5. A no campaign that got down, dirty and deceitful in the best traditions of the party of which it had became a wholly owned subsidiary. Made-up costs were attached to made-up voting machines, and posters proclaimed that these would be paid by soldiers making the ultimate sacrifice. After an infant's need for a maternity unit failed to shift the polls sufficiently, a sick baby in intensive care was deployed instead. The cynical message was that because hospitals matter democracy doesn't, and so you'd better vote no or else the little one gets it.
4. A wet yes campaign, on the other hand, entirely failed to meet fire with fire. The wrong celebrities (Eddie Izzard) were marshalled by worthy functionaries who looked like they would be most at home arguing in favour of a Financial Times editorial about joining the euro (something else Izzard once campaigned for). In a political culture that rewards those who pitch themselves against the system, for all the semi-comprehensible suggestions that AV would make politicians work harder, the campaign looked like the work of a metropolitan elite. More use should have been made of self-interested yes-mavericks, such as Ukip's Nigel Farrage, to summon up a rabble army.
3. Mistrust of coalitions.
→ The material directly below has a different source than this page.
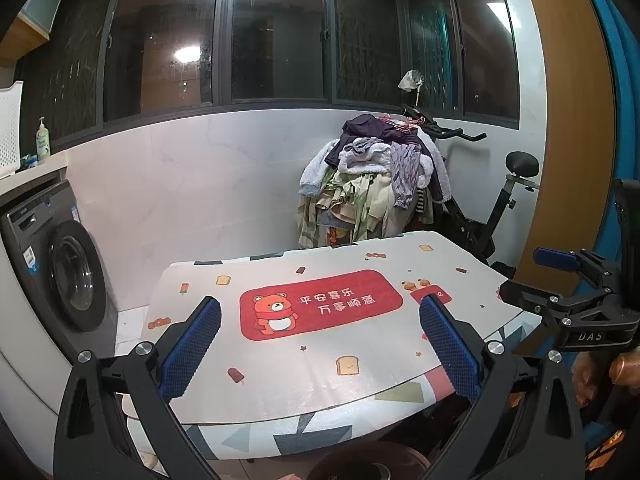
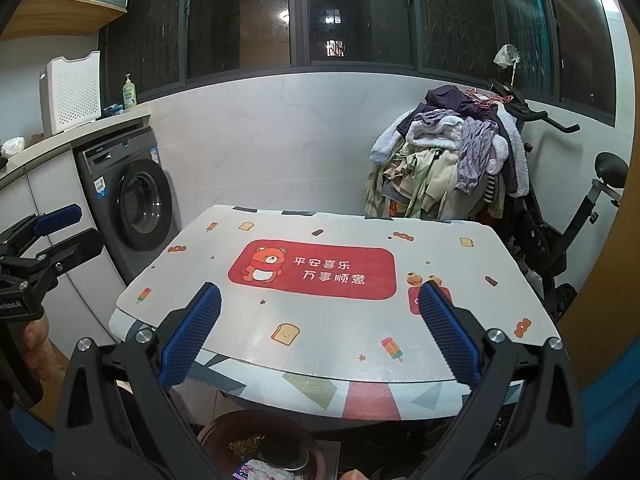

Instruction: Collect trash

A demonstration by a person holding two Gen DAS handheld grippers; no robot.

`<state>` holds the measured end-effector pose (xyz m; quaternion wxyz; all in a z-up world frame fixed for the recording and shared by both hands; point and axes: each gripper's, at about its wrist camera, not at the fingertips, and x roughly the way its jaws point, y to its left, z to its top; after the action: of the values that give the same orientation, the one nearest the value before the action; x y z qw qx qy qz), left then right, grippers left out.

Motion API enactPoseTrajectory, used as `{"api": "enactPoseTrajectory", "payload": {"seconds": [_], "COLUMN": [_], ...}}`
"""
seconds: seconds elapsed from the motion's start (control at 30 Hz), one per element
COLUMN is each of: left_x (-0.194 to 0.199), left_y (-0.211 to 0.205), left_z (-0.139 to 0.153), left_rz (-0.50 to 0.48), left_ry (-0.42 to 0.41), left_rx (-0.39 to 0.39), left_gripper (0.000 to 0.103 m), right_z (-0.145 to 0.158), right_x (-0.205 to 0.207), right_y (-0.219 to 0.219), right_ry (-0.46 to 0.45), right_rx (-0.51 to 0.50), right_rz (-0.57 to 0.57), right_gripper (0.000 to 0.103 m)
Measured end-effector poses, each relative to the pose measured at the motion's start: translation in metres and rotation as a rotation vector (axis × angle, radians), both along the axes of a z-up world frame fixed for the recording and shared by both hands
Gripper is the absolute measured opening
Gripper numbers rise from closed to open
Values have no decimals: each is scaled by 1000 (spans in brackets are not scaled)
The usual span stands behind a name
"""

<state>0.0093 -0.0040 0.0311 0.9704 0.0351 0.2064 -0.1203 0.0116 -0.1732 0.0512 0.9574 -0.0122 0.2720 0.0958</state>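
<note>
My left gripper point(image 1: 320, 304) is open over the near edge of a small table point(image 1: 280, 372), with nothing between its blue pads. The right gripper point(image 2: 319, 290) is open too, above the same table point(image 2: 340, 328), and holds nothing. Each shows in the other's view: the right gripper point(image 1: 520, 274) at the right edge, the left gripper point(image 2: 90, 226) at the far left. The table mat shows only printed pictures and a red bear panel. Below the near table edge stands a round brown bin point(image 2: 218, 432) with crumpled wrappers point(image 2: 260, 470) and scraps inside; its rim point(image 1: 360, 460) also shows in the left wrist view.
A washing machine point(image 2: 136, 204) stands left of the table under a counter with a soap bottle point(image 2: 129, 92) and a white basket point(image 2: 74, 92). A heap of clothes point(image 1: 372, 184) on an exercise bike point(image 1: 500, 208) stands behind the table at right. A hand point(image 1: 624, 368) holds the right gripper.
</note>
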Motion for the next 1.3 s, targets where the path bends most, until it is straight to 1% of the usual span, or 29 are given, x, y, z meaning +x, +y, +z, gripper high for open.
{"api": "enactPoseTrajectory", "payload": {"seconds": [0.67,1.3], "left_x": [3,2], "left_y": [1,2], "left_z": [-6,-7], "left_rz": [13,11], "left_ry": [-1,-4], "left_rx": [14,12], "left_gripper": [97,97], "right_z": [-7,-3], "right_x": [-1,0], "right_y": [-4,-10], "right_ry": [6,-1], "right_rx": [0,1], "right_rz": [-14,-36], "right_gripper": [97,97]}}
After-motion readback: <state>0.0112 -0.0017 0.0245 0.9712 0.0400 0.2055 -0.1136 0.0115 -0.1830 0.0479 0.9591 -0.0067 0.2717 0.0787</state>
They represented a new politics last year, but are now seen by many, whether fairly or not, as the byword for dodgy deals and broken promises on health, universities and cuts. No matter that AV only marginally raises the chances of a hung parliament, most of the yes supporters want more of these, so they could not bring themselves to point this out.
2. The abject luck of a winning argument, and a failure to target the top. Abstractions about fewer safe seats and the need for representatives to reach out to a majority of their electors were never likely to cut the mustard, and particularly not when the yes team could never seem to settle on one of them as its central argument. There's no easier enthusiasm to whip up than the enthusiasm of hatred, and the campaign to have fought would have ruthlessly targeted on David Cameron. Here was an Etonian prime minister, asking for a licence for business as usual from those whom he deigns to rule over. The yes camp should have made no bones about a call to the nation to shake things up, by bringing him down a peg or two.
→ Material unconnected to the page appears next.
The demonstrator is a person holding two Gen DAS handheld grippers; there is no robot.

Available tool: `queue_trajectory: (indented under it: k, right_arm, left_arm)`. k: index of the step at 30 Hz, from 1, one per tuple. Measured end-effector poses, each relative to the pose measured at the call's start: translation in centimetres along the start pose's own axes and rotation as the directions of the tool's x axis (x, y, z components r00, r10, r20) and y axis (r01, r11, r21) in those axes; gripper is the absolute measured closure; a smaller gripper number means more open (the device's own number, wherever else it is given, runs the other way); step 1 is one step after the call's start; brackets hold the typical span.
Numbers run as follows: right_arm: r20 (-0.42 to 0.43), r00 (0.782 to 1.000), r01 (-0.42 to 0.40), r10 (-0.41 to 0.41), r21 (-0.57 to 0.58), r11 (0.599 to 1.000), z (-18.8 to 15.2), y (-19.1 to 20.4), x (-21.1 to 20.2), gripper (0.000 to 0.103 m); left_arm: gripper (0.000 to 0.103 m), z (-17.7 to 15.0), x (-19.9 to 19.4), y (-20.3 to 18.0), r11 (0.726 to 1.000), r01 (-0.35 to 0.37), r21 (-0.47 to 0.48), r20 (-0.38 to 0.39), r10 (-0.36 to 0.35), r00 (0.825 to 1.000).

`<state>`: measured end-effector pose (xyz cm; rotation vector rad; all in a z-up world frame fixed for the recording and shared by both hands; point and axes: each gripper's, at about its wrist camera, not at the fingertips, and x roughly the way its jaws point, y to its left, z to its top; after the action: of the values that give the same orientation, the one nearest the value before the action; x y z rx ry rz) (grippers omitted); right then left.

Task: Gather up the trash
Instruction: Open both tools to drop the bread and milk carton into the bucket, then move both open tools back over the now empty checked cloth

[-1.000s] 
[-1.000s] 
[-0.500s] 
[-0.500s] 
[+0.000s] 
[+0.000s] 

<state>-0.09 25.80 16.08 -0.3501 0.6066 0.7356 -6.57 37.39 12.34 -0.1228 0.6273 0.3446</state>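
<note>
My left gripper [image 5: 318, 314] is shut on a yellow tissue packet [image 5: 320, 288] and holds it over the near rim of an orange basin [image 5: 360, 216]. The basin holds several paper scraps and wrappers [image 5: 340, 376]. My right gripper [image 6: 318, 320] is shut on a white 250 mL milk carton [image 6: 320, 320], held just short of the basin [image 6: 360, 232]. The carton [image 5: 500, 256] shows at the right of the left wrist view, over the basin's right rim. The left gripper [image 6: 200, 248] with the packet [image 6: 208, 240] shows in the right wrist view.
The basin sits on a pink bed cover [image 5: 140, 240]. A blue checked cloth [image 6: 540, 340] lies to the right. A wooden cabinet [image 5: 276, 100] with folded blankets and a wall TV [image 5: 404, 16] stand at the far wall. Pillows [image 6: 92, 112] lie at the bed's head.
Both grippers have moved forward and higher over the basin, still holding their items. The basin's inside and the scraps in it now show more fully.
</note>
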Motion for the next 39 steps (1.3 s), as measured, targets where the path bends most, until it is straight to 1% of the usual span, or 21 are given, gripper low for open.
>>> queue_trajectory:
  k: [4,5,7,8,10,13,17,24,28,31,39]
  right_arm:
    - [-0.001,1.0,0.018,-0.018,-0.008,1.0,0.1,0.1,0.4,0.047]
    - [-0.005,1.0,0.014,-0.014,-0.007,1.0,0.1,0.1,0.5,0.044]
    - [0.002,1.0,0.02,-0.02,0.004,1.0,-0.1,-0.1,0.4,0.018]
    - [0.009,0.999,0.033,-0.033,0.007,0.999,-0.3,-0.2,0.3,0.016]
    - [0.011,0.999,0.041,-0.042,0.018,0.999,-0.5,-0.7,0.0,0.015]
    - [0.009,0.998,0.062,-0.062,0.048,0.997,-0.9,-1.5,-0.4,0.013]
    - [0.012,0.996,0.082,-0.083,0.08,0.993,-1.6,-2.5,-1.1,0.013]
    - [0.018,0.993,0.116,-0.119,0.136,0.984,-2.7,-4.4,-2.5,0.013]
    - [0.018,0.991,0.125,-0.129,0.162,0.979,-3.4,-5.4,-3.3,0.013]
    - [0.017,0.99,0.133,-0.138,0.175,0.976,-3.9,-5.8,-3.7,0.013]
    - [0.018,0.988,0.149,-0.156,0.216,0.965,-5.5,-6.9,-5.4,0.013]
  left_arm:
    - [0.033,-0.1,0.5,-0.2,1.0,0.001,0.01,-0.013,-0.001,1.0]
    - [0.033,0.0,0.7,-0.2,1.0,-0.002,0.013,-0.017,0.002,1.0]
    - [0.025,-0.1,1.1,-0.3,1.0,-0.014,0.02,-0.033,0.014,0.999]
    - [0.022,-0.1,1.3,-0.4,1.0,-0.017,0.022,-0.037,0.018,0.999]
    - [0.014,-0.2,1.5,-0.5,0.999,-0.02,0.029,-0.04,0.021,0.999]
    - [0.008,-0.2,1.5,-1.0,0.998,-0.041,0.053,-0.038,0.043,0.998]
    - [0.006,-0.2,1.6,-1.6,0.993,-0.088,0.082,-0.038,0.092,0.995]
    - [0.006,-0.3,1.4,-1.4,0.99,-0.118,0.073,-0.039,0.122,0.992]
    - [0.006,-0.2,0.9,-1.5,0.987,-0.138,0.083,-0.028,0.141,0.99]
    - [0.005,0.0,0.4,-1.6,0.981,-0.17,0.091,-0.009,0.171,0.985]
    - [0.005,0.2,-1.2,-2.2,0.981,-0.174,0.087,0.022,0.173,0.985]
1. If the lack of a hate figure was the gaping hole for the yes side, Nick Clegg provided an unbeatable one for the noes. The man himself recognised that voters wanted to poke him in the eye, and he dutifully kept a fairly low profile in the campaign that was by far the most visible single concession that he obtained from the Conservatives. Shrewd as it was for him to go to ground, it could not prevent the noes from warning that "President Clegg" would be kept forever in power by everybody's second preferences. He had a horrendous hand to play last year, but he made things worse for himself by appearing to the country as a head boy thrilled at being unexpectedly tasked with helping to run the school. When the headteacher and his staff meted out their long-planned litany of horrors, it was not they but Clegg who felt the force of the pupils' revolt. Having once dismissed Gordon Brown's pre-election promise of an AV referendum as doomed by association with him, there is a bitter irony here. It is not association with Brown but association with Clegg that has now sunk the electoral reform he was so desperate to achieve.